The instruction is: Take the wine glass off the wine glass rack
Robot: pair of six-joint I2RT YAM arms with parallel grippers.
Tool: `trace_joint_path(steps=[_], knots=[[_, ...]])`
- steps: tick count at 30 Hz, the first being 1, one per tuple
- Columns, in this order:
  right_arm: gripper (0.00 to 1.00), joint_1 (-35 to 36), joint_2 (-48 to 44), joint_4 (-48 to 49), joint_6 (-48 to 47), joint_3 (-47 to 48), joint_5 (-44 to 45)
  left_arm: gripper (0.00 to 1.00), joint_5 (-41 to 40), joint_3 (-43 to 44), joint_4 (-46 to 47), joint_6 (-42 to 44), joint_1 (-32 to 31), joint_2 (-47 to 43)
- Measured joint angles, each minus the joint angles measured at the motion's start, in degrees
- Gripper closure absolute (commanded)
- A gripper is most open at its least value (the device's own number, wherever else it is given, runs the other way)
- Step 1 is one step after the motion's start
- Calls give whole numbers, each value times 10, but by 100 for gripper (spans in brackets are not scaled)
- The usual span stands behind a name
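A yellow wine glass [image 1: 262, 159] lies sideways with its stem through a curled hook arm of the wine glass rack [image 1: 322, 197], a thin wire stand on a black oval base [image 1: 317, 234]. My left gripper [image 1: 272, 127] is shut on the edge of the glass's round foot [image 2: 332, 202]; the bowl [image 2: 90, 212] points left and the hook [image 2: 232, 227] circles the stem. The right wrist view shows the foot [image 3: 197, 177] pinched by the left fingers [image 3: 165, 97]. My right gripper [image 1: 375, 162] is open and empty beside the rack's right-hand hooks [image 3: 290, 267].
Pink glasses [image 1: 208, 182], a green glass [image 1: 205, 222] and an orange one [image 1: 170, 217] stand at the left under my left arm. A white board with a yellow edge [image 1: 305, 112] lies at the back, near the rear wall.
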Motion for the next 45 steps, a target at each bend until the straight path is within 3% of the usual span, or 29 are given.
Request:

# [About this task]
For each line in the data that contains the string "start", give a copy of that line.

# [Your response]
- Measured joint angles, each minus the joint angles measured at the motion's start, in degrees
- Step 1 is one step after the motion's start

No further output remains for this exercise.